Second useful thing is limitation of time which request can spend in queue. This is just additional protection in cases when queue gets stuck and clients doesn't implement their own timeouts. As the cancellation is already supported this can be nicely introduced with help of CancellationTokenSource.CancelAfter and CancellationTokenSource.CreateLinkedTokenSource.

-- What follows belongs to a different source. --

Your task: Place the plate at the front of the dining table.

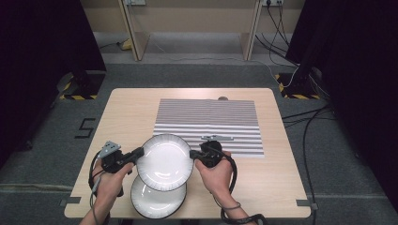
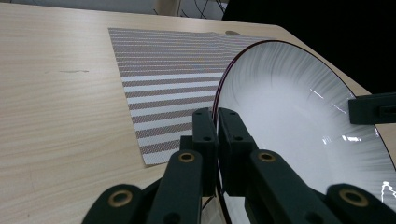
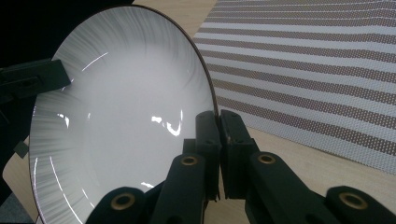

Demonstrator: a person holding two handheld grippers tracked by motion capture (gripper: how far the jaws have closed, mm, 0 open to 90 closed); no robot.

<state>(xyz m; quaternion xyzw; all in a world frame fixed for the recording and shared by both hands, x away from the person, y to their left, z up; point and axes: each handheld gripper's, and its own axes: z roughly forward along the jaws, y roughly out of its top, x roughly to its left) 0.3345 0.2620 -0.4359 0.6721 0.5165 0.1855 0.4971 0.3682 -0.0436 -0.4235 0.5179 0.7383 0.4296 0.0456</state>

internal class MaxConcurrentRequestsEnqueuer
{
    ...
    private readonly int _maxTimeInQueue;

    public MaxConcurrentRequestsEnqueuer(int maxQueueLength, DropMode dropMode, int maxTimeInQueue)
    {
        ...
        _maxTimeInQueue = maxTimeInQueue;
    }

    ...

    private Task<bool> InternalEnqueueAsync(CancellationToken cancellationToken)
    {
        Task<bool> enqueueTask = _enqueueFailedTask;

        TaskCompletionSource <bool> enqueueTaskCompletionSource = new TaskCompletionSource<bool>();

        CancellationToken enqueueCancellationToken =
            GetEnqueueCancellationToken(enqueueTaskCompletionSource, cancellationToken);

        if (!enqueueCancellationToken.IsCancellationRequested)
        {
            _queue.AddLast(enqueueTaskCompletionSource);
            enqueueTask = enqueueTaskCompletionSource.Task;
        }

        return enqueueTask;
    }

    private CancellationToken GetEnqueueCancellationToken(
        TaskCompletionSource<bool> enqueueTaskCompletionSource, CancellationToken cancellationToken)
    {
        CancellationToken enqueueCancellationToken = CancellationTokenSource.CreateLinkedTokenSource(
            cancellationToken,
            GetTimeoutToken(enqueueTaskCompletionSource)
        ).Token;

        enqueueCancellationToken.Register(CancelEnqueue, enqueueTaskCompletionSource);

        return enqueueCancellationToken;
    }

    private CancellationToken GetTimeoutToken(TaskCompletionSource<bool> enqueueTaskCompletionSource)
    {
        CancellationToken timeoutToken = CancellationToken.None;

        if (_maxTimeInQueue != MaxConcurrentRequestsOptions.MaxTimeInQueueUnlimited)
        {
            CancellationTokenSource timeoutTokenSource = new CancellationTokenSource();

            timeoutToken = timeoutTokenSource.Token;
            timeoutToken.Register(CancelEnqueue, enqueueTaskCompletionSource);

            timeoutTokenSource.CancelAfter(_maxTimeInQueue);
        }

        return timeoutToken;
    }

    ...
}

The timeout can be clearly shown through test by setting max time in queue to value lower than processing time (for example 300ms).

Visual Studio Locals Window - Content of responseInformation array for hard limit with FIFO queue and max time in queue scenario

As expected there are two groups of dropped requests, the ones which were dropped immediately and ones which were dropped after max time in queue.

There is more

This (quite long) post doesn't fully explore the subject. There are other approaches, for example based on LIFO queue. If this post got you interested in the subject I suggest further research.

More "polished" version of MaxConcurrentRequestsEnqueuer and MaxConcurrentRequestsMiddleware with demo project and tests can be found on GitHub.